O resultado esta ai, o time dois anos sem calendário e de férias de suas atividades já em fevereiro, uma marca negativa difícil de ser superada na história do clube. Um prejuízo muito maior do que deixar dois meses de folhas salariais atrasadas. Ou seja, deixaram um calouro no futebol que jamais foi motense, que nunca jogou bola na vida, que estava por fora da realidade do futebol local tomar decisões sobre o futuro do clube sem o mínimo conhecimento de causa. Será que Yglésio errou sozinho mesmo? Com Certeza não.
Para o Moto resta juntar os cacos e resolver internamente o seu futuro. Os conselheiros mais antigos precisam reconhecer que já fizeram muito pelo clube em outros momentos, mas o modelo de governança precisa mudar. O Moto é um time que nasceu nas elites maranhenses e que sempre teve o poder concentrado em famílias tradicionais do estado, essa tradição foi quebrada algumas vezes a custo de embates internos prejudiciais as gestões que passaram pelo time. Porém não podemos responsabilizar somente alguns conselheiros ou presidentes que passaram ou que por ventura venham assumir. É necessário um amplo debate interno com torcedores e conselheiros para definir qual rumo seguir, é preciso inclusive repensar algumas formas de torcer onde copiar e normalizar ofensas e xingamentos em redes sociais como acontece nos grandes do futebol brasileiro não vai trazer uma solução, pelo contrário, nossa realidade é diferente, é preciso entender isso, além do mais, a história mostra que essas práticas já afastaram nomes como Nelson Frota e o próprio Hans, bons presidentes que contribuíram notadamente para o clube.

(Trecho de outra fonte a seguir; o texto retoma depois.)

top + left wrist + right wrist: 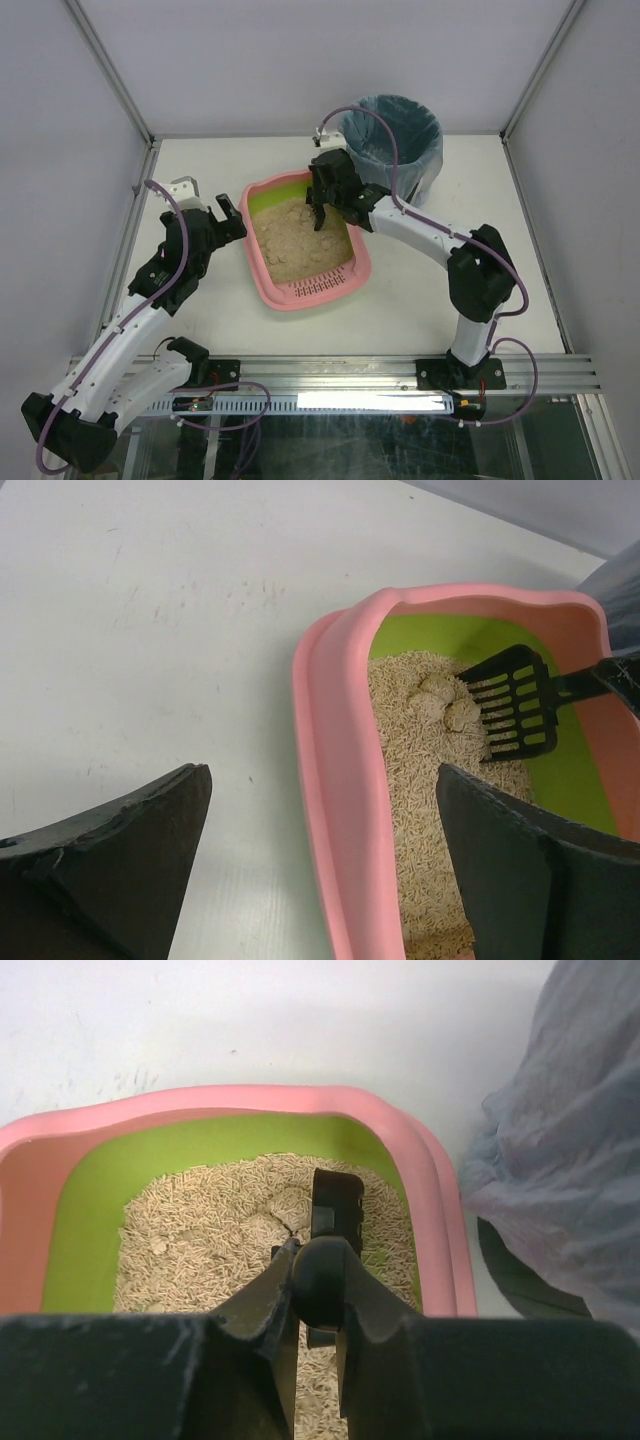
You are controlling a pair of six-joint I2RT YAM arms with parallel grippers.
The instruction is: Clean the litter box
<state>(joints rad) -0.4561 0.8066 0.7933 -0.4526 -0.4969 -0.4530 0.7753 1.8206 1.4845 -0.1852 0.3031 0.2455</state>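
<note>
**Litter box.** The litter box [318,291] is a shallow pink tray with rounded corners. Its inner wall is lime green. A slotted pink ledge runs along the end nearest the arm bases. Beige pelleted litter covers the floor of the tray. At least two pale clumps [447,702] lie on the litter at the far end. The tray rests flat near the centre of the white surface [500,200], between the two arms. Its far right corner lies near the bin [420,150].

**Count.**
- Litter box: one.
- Scoop [515,705]: one, black, with a slotted blade.
- Bin: one, round and black, lined with a blue bag.
- Arms: two.

**Right arm.** The base sits at the near right edge. The elbow stands raised on the right. The forearm reaches left and away, ending over the far end of the tray. The right claw [322,212] points down into the tray and pinches the rounded handle end of the scoop. The scoop blade lies on the litter, just beside the clumps.

**Left arm.** The arm extends from the near left corner toward the far left part of the tray. The left claw [232,215] is spread wide and grips nothing. In the left wrist view, its fingers [140,860] straddle the left rim, one over the bare surface and one over the litter. Contact with the rim cannot be determined.
</note>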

Esperamos que o prejuízo enorme a marca do clube causada pela gestão de Yglesio, repito, bem maior que duas folhas atrasadas, sirva de lição para mostrar que não existe “salvadores da pátria”, é necessário arregaçar as mangas e trabalhar pelo time de mãos dadas. Não da para ter a postura de atirar pedras e esconder a mão, não é admissível um poder concentrado na mão de conselheiros antigos para decidir quem é o presidente e depois do caldo derramado tirar o corpo fora, e ainda continuar insistindo no erro colocando políticos que caem de paraquedas buscando uma base eleitoral para se elegerem.

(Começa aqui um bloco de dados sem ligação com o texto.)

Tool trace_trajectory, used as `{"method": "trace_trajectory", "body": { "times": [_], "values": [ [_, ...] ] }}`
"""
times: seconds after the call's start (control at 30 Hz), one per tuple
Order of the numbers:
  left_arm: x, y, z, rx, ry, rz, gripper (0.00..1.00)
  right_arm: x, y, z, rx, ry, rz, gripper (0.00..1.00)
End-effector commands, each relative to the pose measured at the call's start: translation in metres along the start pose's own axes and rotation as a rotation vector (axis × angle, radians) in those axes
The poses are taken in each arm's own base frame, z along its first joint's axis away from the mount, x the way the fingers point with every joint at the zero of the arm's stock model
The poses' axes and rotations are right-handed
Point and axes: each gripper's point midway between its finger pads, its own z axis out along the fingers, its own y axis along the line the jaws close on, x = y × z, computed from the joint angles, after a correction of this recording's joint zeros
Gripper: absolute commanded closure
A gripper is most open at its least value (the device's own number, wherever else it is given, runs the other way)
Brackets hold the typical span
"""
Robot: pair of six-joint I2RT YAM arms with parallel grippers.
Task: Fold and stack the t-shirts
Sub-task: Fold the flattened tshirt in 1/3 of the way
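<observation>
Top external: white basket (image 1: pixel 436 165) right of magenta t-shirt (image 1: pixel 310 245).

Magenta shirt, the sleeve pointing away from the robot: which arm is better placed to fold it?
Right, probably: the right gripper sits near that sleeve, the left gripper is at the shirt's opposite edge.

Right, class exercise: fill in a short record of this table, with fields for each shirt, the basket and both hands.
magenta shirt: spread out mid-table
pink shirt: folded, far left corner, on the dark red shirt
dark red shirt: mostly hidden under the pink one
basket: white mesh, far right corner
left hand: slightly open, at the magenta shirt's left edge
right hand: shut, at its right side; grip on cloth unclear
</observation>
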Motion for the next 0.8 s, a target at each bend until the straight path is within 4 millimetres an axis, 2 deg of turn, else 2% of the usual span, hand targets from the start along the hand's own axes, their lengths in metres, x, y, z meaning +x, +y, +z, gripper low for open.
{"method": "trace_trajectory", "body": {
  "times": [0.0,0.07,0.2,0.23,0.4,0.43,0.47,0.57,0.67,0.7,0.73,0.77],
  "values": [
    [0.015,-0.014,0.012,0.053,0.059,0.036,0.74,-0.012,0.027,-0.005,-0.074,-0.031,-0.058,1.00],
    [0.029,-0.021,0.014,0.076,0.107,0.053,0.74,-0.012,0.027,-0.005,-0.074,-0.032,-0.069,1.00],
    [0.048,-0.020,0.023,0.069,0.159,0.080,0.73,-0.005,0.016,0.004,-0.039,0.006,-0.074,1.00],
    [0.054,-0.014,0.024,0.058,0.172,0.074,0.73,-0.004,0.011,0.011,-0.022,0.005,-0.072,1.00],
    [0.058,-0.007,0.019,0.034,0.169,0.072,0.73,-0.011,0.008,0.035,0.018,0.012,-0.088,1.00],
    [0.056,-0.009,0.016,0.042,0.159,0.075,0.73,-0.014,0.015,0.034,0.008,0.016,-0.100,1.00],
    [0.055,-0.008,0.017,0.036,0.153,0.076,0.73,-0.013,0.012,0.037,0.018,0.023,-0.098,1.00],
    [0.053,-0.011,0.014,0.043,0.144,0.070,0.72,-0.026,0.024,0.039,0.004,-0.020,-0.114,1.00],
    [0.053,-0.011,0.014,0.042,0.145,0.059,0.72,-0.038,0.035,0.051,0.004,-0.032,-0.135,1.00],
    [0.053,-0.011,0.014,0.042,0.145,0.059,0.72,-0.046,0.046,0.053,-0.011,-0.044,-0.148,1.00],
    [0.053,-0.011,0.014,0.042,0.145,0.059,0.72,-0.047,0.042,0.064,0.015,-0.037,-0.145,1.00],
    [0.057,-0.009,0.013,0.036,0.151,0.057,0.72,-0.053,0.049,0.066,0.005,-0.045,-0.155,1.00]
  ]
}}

Precisamos virar essa página, como também é necessário entender que setores da imprensa não são amigos do clube, imprensa sobrevive de polêmicas e quer extrair o máximo que pode da rotina do time em busca de audiência, afinal todos sabem que noticias ruins vendem mais do que noticias boas. Sem falar a maioria dos nossos jornalistas esportivos já passaram de alguma forma pelo futebol futebol profissional como jogadores, dirigentes, assessores e nunca resolveram nada, mas mesmo assim falam como se fossem sumidades. Para piorar são influenciados pelo modelo de futebol dos grandes clubes e a comparação desleal com outras realidades induzem o torcedor a exigir muito mais de um futebol local, que por sinal esta bem longe dos grandes centros transformando os clubes como o Moto em uma grande panela de pressão tornando inviável a harmonia necessária entre clube e torcida.

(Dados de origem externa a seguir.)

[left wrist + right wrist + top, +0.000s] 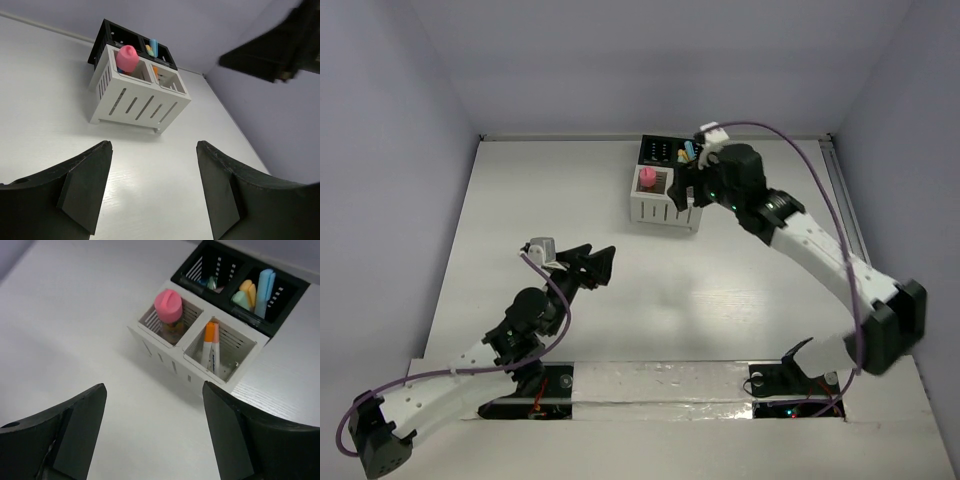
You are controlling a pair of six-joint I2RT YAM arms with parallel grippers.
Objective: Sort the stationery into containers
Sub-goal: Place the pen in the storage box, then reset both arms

Lembram-se da frase de Nelson Rodrigues no inicio do texto, pois bem, no começo todos chegam arvorados de coragem, mas na hora do “pega para capar” dentro de campo, afinam e saem de cena, os que escolheram se encolhem e cabem aos que ficam segurar o veneno, futebol não é para qualquer um, muito menos para quem nunca jogou bola na vida.